> Required action
Which lines of the data include the string "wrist"? List them all.

> Collected material
════════════════

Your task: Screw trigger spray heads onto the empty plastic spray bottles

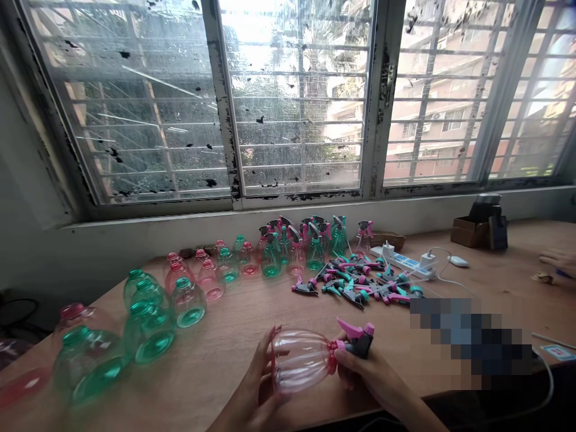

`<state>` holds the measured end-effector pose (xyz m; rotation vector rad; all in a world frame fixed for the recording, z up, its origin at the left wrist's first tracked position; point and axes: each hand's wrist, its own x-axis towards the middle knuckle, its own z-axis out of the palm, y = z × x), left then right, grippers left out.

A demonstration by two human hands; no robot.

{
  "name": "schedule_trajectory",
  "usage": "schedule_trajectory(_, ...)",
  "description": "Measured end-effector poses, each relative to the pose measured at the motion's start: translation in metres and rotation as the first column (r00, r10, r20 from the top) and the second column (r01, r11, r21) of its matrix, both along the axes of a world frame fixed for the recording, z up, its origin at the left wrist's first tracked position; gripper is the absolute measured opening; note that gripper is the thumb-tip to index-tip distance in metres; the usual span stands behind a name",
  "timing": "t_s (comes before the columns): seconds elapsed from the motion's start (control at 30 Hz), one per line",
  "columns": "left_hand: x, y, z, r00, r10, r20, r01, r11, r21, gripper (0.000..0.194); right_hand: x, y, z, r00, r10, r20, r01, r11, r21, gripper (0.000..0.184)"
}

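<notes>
A: "Surface: brown wooden table (pixel 234 336), set below a window wall. Nearest item?"

B: "A clear pink bottle (pixel 301 360), lying sideways in the hands above the near part of the table, base left, neck right. Left hand (pixel 263 372): fingers curved around the base end, gripping it. Right hand (pixel 364 372): closed on the collar of a pink-and-black spray head (pixel 360 339), which sat at the bottle's neck. Whether it was fully seated, I could not tell."

A: "Next, to the left?"

B: "Open-necked green and pink bottles (pixel 148 327), upright, running from the near left toward the back."

A: "Beyond the hands?"

B: "A loose heap of spray heads (pixel 360 279) in pink, teal and black. Just behind it, upright bottles with sprayers fitted (pixel 315 249). A white power strip (pixel 407 263) lay beside the heap, plugs in it. At the far right, another person's hand (pixel 558 261), blurred, and farther back a cardboard box (pixel 470 232) holding a dark object."

A: "Background?"

B: "Barred windows (pixel 297 120), paint flaking on the frames, trees and buildings outside."
</notes>
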<state>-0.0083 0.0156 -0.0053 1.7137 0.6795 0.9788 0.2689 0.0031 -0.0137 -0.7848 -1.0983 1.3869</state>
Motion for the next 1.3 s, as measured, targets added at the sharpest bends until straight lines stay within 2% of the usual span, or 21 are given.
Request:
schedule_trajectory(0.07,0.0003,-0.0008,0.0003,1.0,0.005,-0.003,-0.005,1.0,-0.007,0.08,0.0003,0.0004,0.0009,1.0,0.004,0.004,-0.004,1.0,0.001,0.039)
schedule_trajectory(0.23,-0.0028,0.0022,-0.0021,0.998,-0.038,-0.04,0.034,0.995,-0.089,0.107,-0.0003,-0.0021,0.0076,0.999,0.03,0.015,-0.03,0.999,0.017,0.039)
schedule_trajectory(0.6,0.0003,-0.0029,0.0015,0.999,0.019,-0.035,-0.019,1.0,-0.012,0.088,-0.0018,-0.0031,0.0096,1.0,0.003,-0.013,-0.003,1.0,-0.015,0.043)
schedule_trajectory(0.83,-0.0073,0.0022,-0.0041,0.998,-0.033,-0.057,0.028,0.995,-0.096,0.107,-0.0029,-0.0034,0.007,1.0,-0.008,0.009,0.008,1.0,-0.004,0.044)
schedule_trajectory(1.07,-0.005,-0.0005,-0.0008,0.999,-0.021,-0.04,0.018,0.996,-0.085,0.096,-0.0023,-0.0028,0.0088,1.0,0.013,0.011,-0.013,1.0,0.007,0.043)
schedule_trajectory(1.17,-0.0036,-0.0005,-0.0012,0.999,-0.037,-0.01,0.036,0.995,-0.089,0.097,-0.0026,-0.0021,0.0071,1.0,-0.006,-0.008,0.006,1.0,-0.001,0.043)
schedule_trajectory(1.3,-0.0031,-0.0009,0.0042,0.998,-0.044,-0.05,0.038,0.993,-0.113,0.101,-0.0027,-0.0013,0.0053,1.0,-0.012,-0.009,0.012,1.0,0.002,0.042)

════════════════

> Reply to the task
`<state>` holds the measured end-effector pose (xyz m; rotation vector rad; all in a world frame fixed for the recording, z up, its origin at the left wrist's first tracked position; point and axes: each hand's wrist, its own x-axis towards the middle knuckle, its own z-axis out of the palm, y = z × x), left then right, grippers left out.
  "description": "Measured end-effector poses, each relative to the pose measured at the motion's start: translation in metres and rotation as the first column (r00, r10, r20 from the top) and the second column (r01, r11, r21) of its matrix, both along the axes of a world frame fixed for the recording, z up, its origin at the left wrist's first tracked position; gripper is the absolute measured opening; note that gripper is the thumb-tip to index-tip distance in metres; the usual span stands behind a name",

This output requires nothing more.